Monday, January 19, 2015

More from the past

Since yesterday was Sunday and I was busy all day, I didn't exactly have time to put up a new post. So this Monday morning I grabbed an old set of hymn tunes I wrote while I was working at St. Paul's Anglican Church, Fort Garry, in 2007, on texts by Charles Wesley. They were written in honour of Wesley's three hundredth anniversary, a celebration of which I played the organ for at St. John's College.

I have no idea if the tune names are otherwise in use, I just grabbed the convenient names of the four roads that border St. Paul's lot as well as the name of the neighbourhood (Fort Garry) just to give them something to be called. The last of the five is a much earlier piece (from three years prior, making it... oh goodness, over ten years old now) but worked with the text, and so I put it in with the other four.

They're all in one PDF file here.
Without further ado...

Six three-bar phrases, pretty straightforward harmony, and probably the most complex melody of the set. And yes, I know about the somewhat glitchy harmonic motion. Riverside feels the most rushed of the lot, at least in terms of the harmony. There are lots of little touch-ups I could (and should, and perhaps will) make; I certainly wouldn't harmonize it quite this way if I tackled this melody today.
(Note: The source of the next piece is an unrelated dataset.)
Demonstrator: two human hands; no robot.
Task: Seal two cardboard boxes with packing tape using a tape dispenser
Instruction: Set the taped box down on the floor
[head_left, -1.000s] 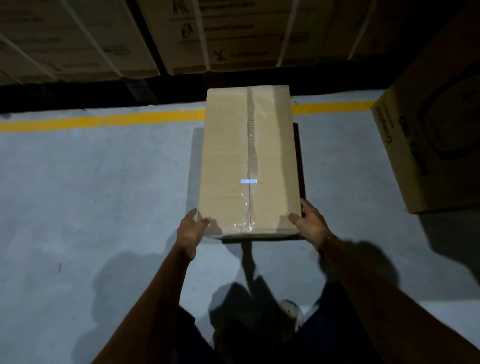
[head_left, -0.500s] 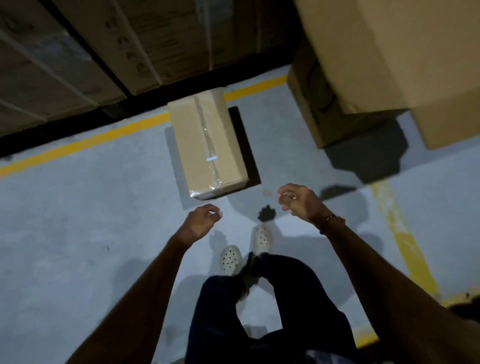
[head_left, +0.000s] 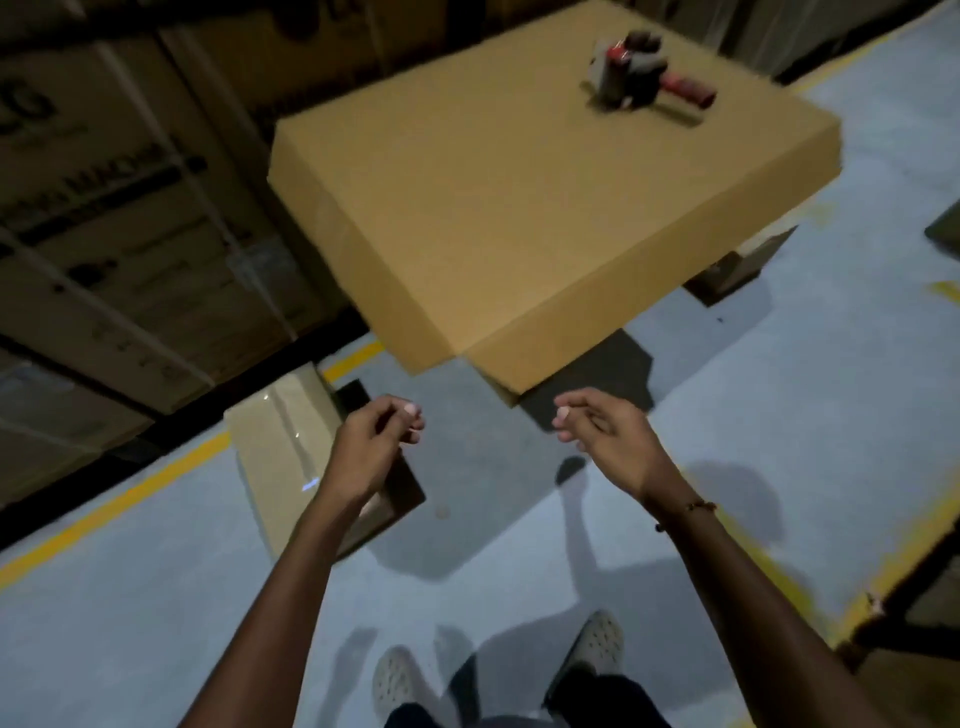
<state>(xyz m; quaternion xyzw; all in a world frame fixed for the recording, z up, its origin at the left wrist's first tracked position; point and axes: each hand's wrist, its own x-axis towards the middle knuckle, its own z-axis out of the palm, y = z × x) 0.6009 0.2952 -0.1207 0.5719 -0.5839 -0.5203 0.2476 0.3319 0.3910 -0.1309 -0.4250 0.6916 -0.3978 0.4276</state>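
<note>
L hand (head_left: 371, 447), R hand (head_left: 608, 436) now off glossy-taped box (head_left: 280, 447), fingers (head_left: 410, 411) loosely curled, empty

Light level: dim interior, warm on cardboard and cold blue-grey on the floor (head_left: 130, 597).
Source: overhead, out of frame. The top of the large box (head_left: 519, 208) is the brightest area.
Shadows: a hard black patch lies beneath that box, and the person's soft, doubled shadows overlap on the floor.
Glare: small white glints on the small box (head_left: 270, 467).
Blur: motion smear on the tape dispenser (head_left: 641, 73) and the stacked cartons (head_left: 104, 208), whose print is mostly illegible.
Distortion: wide-angle tilt; the yellow line (head_left: 104, 519) slants.
</note>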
Two shorter pieces on one page. Waterford has the widest-ranging melody (a major tenth) and some strangely static harmonies. It was an experimental time. So too it was with Fort Garry, which feels far less stable due to the movement of the harmony.

Probably the most, er, structurally sound of the bunch. Still, it was a time of 6/4 chords and plagal cadences for me. North Drive was actually sung at the aforementioned Wesleyan celebration, and people did seem to enjoy it.
The oldest and most dynamic of the set. Also holds a special place in my heart because of its age; it's one of the few works from that long ago that I figure is worth bringing up. From a time when I was playing around a lot with pedal points.

So there it is. Five hymns of Charles Wesley, music by me. From 2007 and beyond.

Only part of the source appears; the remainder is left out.